LAUSR

This paper describes a seismic design procedure for low-damage buildings composed by post-tensioned timber framed structures coupled with hysteretic dissipative bracing systems. The main goal of the design procedure is preventing or limiting earthquake induced damage to the structural and no-structural elements. For this aim, a target design displacement is defined according to the desired performance level. Then, the corresponding design force, strength and stiffness of the post-tensioning and of the dissipative braces are evaluated in order to size post-tensioned connections and dissipating devices. The results of shaking table testing performed at the University of Basilicata are also reported. A prototype model, 2/3 scaled, 3-dimensional, 3-storey with post-tensioned timber structure without and with V-inverted braces and U-shaped flexural steel dampers has been extensively tested.

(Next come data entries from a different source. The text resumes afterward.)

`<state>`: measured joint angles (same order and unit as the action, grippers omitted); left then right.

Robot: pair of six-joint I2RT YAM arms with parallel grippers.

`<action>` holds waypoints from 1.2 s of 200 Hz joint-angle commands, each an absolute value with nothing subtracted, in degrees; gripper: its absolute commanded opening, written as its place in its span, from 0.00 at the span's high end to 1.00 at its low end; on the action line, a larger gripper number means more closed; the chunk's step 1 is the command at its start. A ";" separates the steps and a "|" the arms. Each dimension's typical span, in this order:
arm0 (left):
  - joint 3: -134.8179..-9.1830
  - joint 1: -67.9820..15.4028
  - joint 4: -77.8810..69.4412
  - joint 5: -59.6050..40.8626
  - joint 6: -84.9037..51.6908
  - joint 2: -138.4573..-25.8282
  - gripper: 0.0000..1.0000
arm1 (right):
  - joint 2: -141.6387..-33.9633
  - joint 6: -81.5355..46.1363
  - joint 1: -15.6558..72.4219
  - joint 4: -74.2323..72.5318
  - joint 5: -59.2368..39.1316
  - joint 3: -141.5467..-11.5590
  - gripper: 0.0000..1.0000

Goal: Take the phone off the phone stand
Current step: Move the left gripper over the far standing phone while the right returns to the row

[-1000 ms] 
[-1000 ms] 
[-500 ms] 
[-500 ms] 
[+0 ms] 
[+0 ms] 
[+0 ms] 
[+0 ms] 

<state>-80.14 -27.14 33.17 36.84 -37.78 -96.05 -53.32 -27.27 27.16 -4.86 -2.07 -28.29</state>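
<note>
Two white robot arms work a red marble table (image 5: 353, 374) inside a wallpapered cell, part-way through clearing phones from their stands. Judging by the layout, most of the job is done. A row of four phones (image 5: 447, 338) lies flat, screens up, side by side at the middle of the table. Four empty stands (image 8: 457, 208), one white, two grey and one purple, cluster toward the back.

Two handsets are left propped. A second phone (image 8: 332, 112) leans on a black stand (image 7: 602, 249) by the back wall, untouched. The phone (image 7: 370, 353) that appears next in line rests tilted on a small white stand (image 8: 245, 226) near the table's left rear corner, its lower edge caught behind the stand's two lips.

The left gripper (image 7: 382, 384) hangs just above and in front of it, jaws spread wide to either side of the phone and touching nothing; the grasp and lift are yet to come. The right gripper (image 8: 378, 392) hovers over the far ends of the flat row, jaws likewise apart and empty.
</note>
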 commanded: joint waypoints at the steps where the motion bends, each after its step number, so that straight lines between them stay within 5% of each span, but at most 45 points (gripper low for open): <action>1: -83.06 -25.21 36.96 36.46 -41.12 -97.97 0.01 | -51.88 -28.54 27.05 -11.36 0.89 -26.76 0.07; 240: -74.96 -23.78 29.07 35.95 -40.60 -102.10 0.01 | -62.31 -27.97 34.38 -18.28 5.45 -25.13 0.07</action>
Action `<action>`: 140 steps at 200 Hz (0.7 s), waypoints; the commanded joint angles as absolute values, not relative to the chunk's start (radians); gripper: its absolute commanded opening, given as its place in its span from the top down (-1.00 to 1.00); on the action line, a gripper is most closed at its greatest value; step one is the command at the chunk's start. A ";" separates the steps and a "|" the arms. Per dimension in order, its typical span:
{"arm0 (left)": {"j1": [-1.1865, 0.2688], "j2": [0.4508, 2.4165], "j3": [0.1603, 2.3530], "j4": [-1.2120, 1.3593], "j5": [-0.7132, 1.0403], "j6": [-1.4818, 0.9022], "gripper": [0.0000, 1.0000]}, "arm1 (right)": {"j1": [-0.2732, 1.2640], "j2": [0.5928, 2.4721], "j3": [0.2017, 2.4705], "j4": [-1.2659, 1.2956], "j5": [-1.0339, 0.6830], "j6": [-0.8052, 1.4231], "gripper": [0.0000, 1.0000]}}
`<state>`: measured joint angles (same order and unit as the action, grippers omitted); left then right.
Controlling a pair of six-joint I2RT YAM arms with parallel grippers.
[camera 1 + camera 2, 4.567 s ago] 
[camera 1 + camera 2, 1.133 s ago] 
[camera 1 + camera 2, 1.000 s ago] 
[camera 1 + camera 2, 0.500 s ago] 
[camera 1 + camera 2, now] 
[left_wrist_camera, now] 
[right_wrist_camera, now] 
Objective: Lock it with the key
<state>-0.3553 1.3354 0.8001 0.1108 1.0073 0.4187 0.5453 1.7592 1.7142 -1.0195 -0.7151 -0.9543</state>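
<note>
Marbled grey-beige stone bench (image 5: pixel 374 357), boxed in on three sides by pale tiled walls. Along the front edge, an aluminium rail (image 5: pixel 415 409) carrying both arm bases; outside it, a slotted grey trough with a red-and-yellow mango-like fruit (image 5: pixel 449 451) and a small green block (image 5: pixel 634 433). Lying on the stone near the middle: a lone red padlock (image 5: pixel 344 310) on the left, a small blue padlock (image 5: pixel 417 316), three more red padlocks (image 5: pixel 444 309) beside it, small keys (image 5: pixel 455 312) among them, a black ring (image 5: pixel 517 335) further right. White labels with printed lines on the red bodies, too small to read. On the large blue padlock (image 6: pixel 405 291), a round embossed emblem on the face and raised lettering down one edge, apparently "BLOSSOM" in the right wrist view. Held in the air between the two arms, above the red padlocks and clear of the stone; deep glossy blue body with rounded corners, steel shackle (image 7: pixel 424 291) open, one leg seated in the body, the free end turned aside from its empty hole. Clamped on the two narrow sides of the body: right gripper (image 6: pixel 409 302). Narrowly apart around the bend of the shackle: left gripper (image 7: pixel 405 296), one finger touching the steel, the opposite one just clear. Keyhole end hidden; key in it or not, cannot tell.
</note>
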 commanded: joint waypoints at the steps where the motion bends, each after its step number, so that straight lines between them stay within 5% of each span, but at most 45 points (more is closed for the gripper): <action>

During testing, the specimen was subjected to a set of seven earthquakes at different intensity levels of the peak ground acceleration. The effectiveness of the bracing system and the reliability of the proposed procedure are experimentally demonstrated. Nonlinear dynamic analyses have been performed in order to simulate the experimental seismic response. The numerical model is based on lumped plasticity approach, which combines the use of elastic elements with linear and rotational springs representing energy dissipating devices and plastic rotations of the connections. The numerical results accurately predict the nonlinear behavior of the prototype model, obtaining a satisfactory matching with the target drift considered for design.